Try it: Check every line below for the word "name" and show those that hold it.

[Saved entries]
============================================================
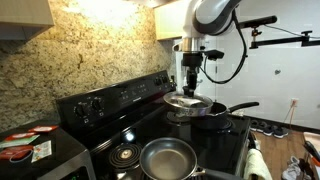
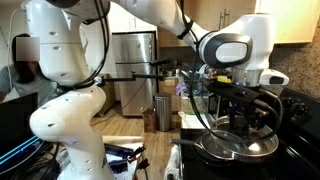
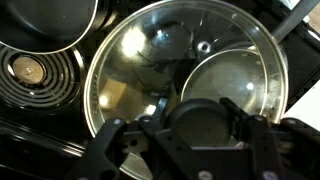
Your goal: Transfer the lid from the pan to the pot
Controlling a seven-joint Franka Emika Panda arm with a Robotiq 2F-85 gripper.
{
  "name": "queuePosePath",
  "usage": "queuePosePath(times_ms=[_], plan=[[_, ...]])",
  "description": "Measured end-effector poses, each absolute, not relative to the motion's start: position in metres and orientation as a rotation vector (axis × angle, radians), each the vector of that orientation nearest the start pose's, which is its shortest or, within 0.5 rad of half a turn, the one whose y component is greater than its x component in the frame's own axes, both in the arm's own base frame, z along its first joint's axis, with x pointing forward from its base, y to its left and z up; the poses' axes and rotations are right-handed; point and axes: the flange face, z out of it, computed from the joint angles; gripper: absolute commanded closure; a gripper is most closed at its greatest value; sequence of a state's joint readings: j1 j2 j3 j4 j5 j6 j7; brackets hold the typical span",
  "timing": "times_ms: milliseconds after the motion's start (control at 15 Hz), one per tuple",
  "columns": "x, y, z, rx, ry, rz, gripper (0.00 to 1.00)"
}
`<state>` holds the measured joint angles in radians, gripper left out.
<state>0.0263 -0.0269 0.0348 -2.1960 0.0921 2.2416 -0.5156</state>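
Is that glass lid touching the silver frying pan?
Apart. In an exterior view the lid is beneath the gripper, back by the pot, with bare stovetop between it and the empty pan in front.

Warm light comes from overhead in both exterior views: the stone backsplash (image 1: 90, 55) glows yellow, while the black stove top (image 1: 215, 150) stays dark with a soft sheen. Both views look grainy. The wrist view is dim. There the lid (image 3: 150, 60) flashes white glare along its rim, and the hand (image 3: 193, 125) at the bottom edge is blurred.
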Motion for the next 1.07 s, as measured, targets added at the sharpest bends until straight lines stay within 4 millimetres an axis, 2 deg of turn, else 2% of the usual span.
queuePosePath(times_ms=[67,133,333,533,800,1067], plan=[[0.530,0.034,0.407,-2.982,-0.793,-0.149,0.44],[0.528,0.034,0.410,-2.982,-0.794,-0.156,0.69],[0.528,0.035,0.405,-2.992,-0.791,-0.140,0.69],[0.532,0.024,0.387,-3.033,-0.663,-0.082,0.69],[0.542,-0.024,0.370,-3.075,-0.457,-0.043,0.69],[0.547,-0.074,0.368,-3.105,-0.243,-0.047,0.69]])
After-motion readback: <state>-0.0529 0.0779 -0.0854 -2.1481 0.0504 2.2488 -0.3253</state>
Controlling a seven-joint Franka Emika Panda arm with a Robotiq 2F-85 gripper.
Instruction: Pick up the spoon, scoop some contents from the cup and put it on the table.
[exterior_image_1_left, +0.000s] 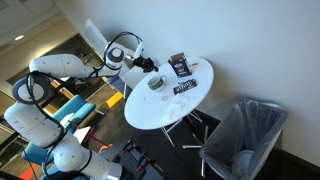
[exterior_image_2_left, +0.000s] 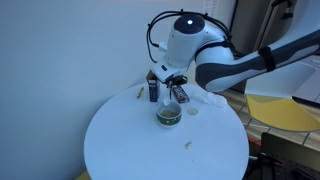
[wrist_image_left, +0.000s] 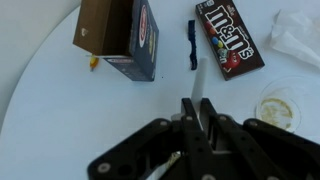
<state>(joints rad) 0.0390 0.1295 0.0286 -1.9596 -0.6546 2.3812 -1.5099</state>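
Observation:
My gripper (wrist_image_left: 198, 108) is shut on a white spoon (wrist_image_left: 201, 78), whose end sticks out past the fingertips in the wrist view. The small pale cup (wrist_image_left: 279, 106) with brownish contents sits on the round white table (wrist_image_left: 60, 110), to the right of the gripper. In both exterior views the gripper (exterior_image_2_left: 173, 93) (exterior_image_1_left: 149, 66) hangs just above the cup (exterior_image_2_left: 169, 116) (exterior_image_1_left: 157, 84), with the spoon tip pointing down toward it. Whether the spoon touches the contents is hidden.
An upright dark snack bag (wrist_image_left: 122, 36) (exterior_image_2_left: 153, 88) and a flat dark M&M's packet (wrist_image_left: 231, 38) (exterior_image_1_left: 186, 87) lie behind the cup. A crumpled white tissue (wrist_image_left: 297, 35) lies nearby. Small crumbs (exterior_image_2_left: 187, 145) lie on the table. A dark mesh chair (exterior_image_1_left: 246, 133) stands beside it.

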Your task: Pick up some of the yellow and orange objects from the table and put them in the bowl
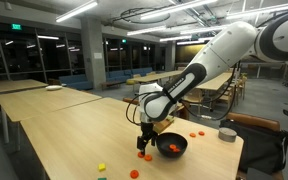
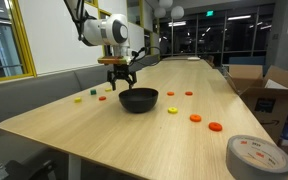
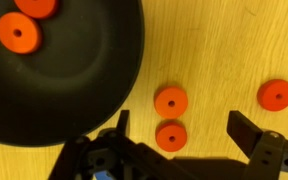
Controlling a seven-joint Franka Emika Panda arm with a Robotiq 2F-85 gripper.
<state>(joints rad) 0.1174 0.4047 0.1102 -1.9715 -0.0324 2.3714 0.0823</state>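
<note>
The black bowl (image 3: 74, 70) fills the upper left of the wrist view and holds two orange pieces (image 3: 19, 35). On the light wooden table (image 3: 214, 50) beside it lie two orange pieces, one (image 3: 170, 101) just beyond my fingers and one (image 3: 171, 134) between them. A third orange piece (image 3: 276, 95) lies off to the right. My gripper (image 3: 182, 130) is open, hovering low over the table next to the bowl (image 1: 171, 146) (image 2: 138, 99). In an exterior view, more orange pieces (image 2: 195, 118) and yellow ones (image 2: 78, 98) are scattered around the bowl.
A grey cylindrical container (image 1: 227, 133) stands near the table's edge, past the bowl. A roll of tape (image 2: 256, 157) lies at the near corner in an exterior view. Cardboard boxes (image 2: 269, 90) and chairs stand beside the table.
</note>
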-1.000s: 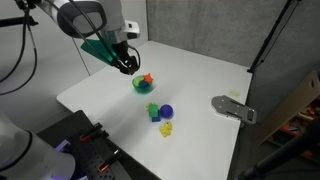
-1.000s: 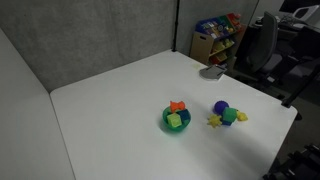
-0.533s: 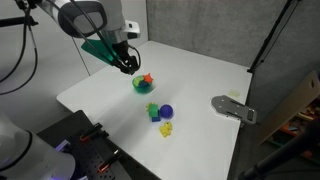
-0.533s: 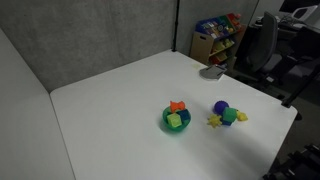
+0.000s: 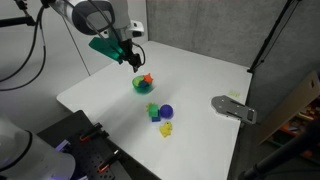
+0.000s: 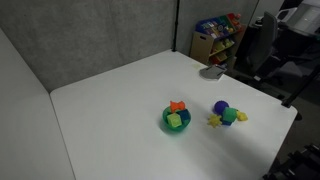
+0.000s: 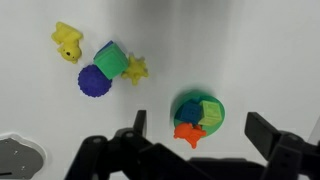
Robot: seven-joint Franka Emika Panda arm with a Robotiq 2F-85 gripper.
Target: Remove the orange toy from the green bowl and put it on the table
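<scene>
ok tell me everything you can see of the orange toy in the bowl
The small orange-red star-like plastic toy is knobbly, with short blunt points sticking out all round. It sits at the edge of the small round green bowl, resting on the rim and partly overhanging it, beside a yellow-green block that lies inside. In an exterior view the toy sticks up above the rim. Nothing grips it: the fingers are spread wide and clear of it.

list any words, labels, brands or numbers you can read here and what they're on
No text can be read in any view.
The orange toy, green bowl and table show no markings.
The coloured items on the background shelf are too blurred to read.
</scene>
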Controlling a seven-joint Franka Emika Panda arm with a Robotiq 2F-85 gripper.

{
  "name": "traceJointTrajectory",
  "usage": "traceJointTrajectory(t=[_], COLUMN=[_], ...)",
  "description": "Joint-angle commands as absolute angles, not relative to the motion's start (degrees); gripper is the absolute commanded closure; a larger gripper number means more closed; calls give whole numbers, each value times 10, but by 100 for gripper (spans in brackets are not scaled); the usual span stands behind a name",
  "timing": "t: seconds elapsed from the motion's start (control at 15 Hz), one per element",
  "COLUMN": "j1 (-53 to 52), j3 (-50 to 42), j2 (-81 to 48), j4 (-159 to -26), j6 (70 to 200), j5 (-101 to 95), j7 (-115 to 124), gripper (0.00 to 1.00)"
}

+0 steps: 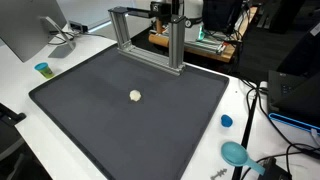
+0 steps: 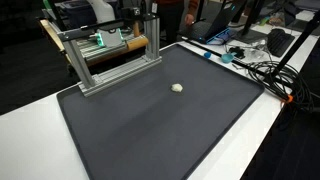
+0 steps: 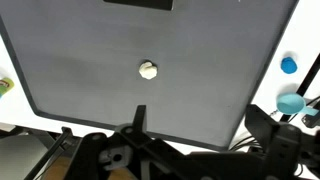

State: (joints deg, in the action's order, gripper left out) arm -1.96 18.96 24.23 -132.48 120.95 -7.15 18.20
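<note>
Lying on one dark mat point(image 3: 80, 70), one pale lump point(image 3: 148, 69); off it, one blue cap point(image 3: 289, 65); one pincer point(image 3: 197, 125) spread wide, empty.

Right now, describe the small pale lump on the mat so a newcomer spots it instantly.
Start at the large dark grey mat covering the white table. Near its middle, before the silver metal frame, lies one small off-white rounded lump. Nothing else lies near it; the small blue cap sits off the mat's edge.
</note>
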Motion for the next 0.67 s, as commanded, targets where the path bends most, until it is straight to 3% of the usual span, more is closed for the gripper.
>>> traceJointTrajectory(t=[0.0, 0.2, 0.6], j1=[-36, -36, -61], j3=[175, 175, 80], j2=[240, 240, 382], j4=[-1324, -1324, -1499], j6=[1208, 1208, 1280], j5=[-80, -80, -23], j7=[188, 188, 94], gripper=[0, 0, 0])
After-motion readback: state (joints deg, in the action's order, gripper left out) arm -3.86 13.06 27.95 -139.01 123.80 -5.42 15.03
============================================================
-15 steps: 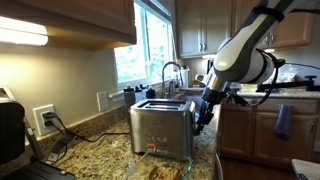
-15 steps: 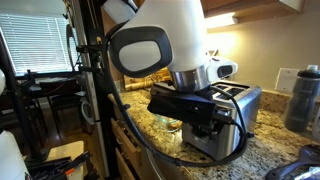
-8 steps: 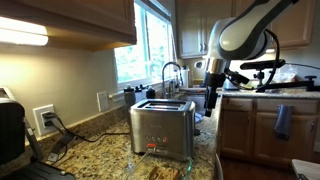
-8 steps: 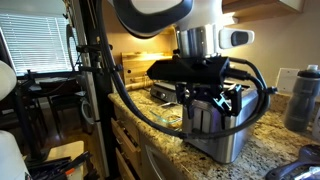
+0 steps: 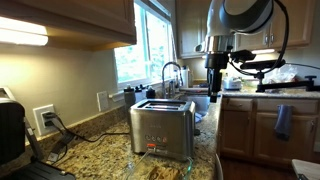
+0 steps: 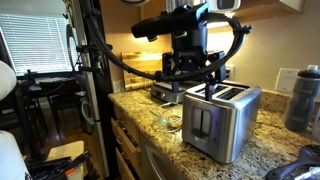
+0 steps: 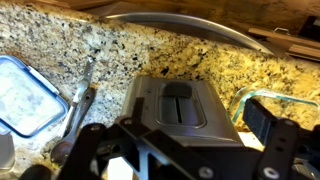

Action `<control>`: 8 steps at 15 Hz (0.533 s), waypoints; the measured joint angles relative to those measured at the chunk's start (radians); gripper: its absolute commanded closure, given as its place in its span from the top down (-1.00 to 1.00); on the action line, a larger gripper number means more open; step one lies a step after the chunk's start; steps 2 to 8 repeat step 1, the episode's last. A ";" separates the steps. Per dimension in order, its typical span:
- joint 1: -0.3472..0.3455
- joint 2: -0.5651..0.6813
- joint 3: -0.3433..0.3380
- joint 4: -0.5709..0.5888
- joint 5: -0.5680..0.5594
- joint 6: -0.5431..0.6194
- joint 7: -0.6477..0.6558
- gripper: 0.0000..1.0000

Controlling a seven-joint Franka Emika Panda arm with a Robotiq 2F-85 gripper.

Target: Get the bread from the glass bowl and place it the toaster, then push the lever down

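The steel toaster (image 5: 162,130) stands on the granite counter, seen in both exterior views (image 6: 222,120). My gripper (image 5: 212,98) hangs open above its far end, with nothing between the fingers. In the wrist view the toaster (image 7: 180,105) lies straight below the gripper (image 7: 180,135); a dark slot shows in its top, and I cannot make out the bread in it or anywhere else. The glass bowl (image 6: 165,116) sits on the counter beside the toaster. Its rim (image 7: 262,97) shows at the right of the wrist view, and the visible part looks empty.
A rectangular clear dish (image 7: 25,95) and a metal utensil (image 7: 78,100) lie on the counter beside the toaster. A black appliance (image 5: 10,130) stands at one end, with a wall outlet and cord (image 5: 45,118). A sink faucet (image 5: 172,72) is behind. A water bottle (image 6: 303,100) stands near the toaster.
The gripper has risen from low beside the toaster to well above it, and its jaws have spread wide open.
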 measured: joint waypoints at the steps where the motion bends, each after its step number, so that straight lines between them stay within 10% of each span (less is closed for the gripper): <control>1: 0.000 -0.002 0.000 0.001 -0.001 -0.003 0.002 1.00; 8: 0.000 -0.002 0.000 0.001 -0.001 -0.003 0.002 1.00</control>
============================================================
Written reply:
  "name": "queuePosePath",
  "name": "traceJointTrajectory",
  "description": "Joint-angle commands as absolute angles, not relative to the motion's start (degrees); gripper is the absolute commanded closure; a larger gripper number means more closed; calls give whole numbers, each value times 10, but by 100 for gripper (spans in brackets are not scaled); the usual span stands behind a name",

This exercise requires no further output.